United States District Court, E.D. Wisconsin

August 5, 2016

SHANE T. ROBBINS, Plaintiff,
v.
WARDEN BRIAN FOSTER, ANN SCARPITA, JOHN SCHETTLE, NANCY GARCIA, NICOLE KAMPHUIS, PAUL LUDVIGSON, TONIA MOON, SHANE M. WALLER, and DONNA LARSON, Defendants.

          SCREENING ORDER

          LYNN ADELMAN, United States District Judge.

         The plaintiff, Shane T. Robbins, who is incarcerated at Waupun Correctional Institution (WCI), is representing himself. He filed a complaint alleging that the defendants violated his constitutional rights. This matter comes before the court on plaintiff’s petition to proceed without prepayment of the filing fee (in forma pauperis). He has been assessed and paid an initial partial filing fee of $24.94. See 28 U.S.C. § 1915(b)(1).

         The court shall screen complaints brought by prisoners seeking relief against a governmental entity or officer or employee of a governmental entity. 28 U.S.C. § 1915A(a). The court must dismiss a complaint or portion thereof if the prisoner has raised claims that are legally “frivolous or malicious, ” fail to state a claim upon which relief may be granted, or seek monetary relief from a defendant who is immune from such relief. 28 U.S.C. § 1915A(b).

         A claim is legally frivolous when it lacks an arguable basis either in law or in fact. Denton v. Hernandez, 504 U.S. 25, 31 (1992); Neitzke v. Williams, 490 U.S. 319, 325 (1989); Hutchinson ex rel. Baker v. Spink, 126 F.3d 895, 900 (7th Cir. 1997). The court may, therefore, dismiss a claim as frivolous where it is based on an indisputably meritless legal theory or where the factual contentions are clearly baseless. Neitzke, 490 U.S. at 327. “Malicious, ” although sometimes treated as a synonym for “frivolous, ” “is more usefully construed as intended to harass.” Lindell v. McCallum, 352 F.3d 1107, 1109-10 (7th Cir. 2003) (citations omitted).

         To state a cognizable claim under the federal notice pleading system, the plaintiff is required to provide a “short and plain statement of the claim showing that [he] is entitled to relief[.]” Fed.R.Civ.P. 8(a)(2).
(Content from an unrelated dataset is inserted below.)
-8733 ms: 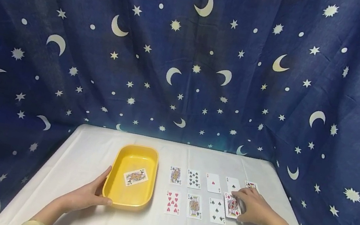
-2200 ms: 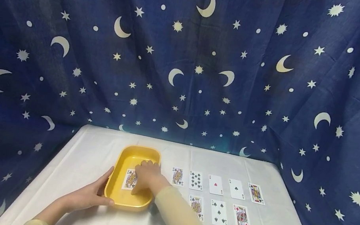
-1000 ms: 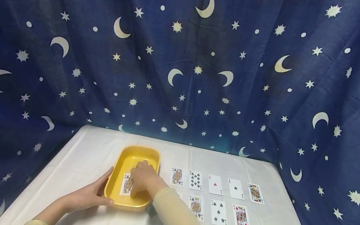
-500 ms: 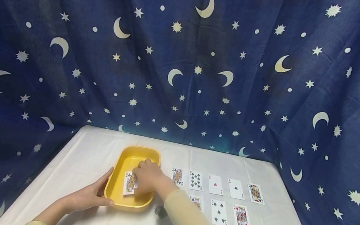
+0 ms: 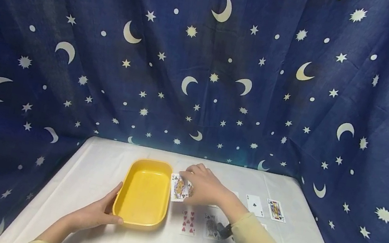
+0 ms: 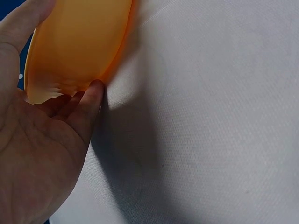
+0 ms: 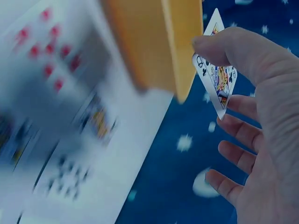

It is not necessary for the plaintiff to plead specific facts and his statement need only “give the defendant fair notice of what the . . . claim is and the grounds upon which it rests.” Bell Atlantic Corp. v. Twombly, 550 U.S. 544, 555 (2007) (quoting Conley v. Gibson, 355 U.S. 41, 47 (1957)). However, a complaint that offers mere “labels and conclusions” or a “formulaic recitation of the elements of a cause of action will not do.” Ashcroft v. Iqbal, 556 U.S. 662, 678 (2009) (quoting Twombly, 550 U.S. at 555). To state a claim, a complaint must contain sufficient factual matter, accepted as true, “that is plausible on its face.” Id. (quoting Twombly, 550 U.S. at 570). “A claim has facial plausibility when the plaintiff pleads factual content that allows the court to draw the reasonable inference that the defendant is liable for the misconduct alleged.” Id. (citing Twombly, 550 U.S. at 556). The complaint allegations “must be enough to raise a right to relief above the speculative level.” Twombly, 550 U.S. at 555 (citation omitted).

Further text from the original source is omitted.